I usually use Bellville Meat Market steak and chop dust but I'm out of it and don't have time to run to Bellville today. Any recommendations on other pork seasoning available at the grocery store? The chops are 1" thick and I'm either going to sear them in a cast iron skillet and finish in the oven or grill them depending on how freaking hot it is this evening..


----------



## w_r_ranch (Jan 14, 2005)

Rub with olive oil & S&P.

There is also *Lindberg Snider*, that is very good on beef, pork & chicken. We have used it for 30+ years.
























​


----------



## TIMBOv2 (Mar 18, 2010)

I use Fiesta Uncle Chris's steak seasoning on one side and Chupacabra on the other


----------



## BATWING (May 9, 2008)

Even with Rubs my chops mostly come out tough. I would suggest to brine then season before cooking.

My summer time fav is pineapple juice and light sodium soy, garlic and green onion and a hit of fish sauce. 2-24hrs

Get them as dry as possible by resting them in paper towel

Salt & Pepper and EVOO and hit the grill

Pour the marinade in a sauce pan and reduce until sauce is thick and a hint of butter at the end


----------



## w_r_ranch (Jan 14, 2005)

BATWING said:


> Even with Rubs my chops mostly come out tough


If I'm grilling/smoking them (indirect) I usually put a pan of water under them & they come out nice & moist...

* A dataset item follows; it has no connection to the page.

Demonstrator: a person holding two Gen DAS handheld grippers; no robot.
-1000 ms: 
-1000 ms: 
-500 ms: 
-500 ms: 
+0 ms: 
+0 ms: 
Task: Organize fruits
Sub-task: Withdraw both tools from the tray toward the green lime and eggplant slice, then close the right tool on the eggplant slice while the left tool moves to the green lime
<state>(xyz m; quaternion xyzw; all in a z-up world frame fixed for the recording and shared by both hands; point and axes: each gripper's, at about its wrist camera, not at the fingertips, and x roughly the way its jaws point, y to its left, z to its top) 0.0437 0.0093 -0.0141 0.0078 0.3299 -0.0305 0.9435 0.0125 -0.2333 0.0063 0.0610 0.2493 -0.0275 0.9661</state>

If pan fried, some butter will do the trick. :cheers:


----------



## Rubberback (Sep 9, 2008)

S&P little olive oil in the skillet. Top with onions and bell peppers or Japs. I always pour salsa on mine then cover and simmer. Then at the end, some swiss cheese on top. Gets my vote.


----------



## Tortuga (May 21, 2004)

grilled in oven broiler..about 5 minutes on each side.. Seasoned Salt..and Seasoned Pepper..that's it...

I look for the easy way..LOL


----------



## glenbo (Apr 9, 2010)

A little Lawry's original seasoned salt and black pepper.


----------



## DEXTER (Jun 28, 2005)

Season with lemon pepper and cook on pellet grill at 350 deg. When getting close to 140 deg internal temp put a pat of butter on each chop then take off heat to rest for a few minutes.


----------



## Old Whaler (Sep 6, 2005)

I like the Stubb's Pork marinade.


----------



## Cat O' Lies (May 21, 2004)

2 ******'s Chupacabra Seasoning at HEB


----------



## scwine (Sep 7, 2006)

https://www.mccormick.com/recipes/main-dishes/homestyle-pork-chops


----------



## notthatdeep (Feb 5, 2005)

Grilled with Salt, Pepper, then coated in balsamic vinegar. Good!


----------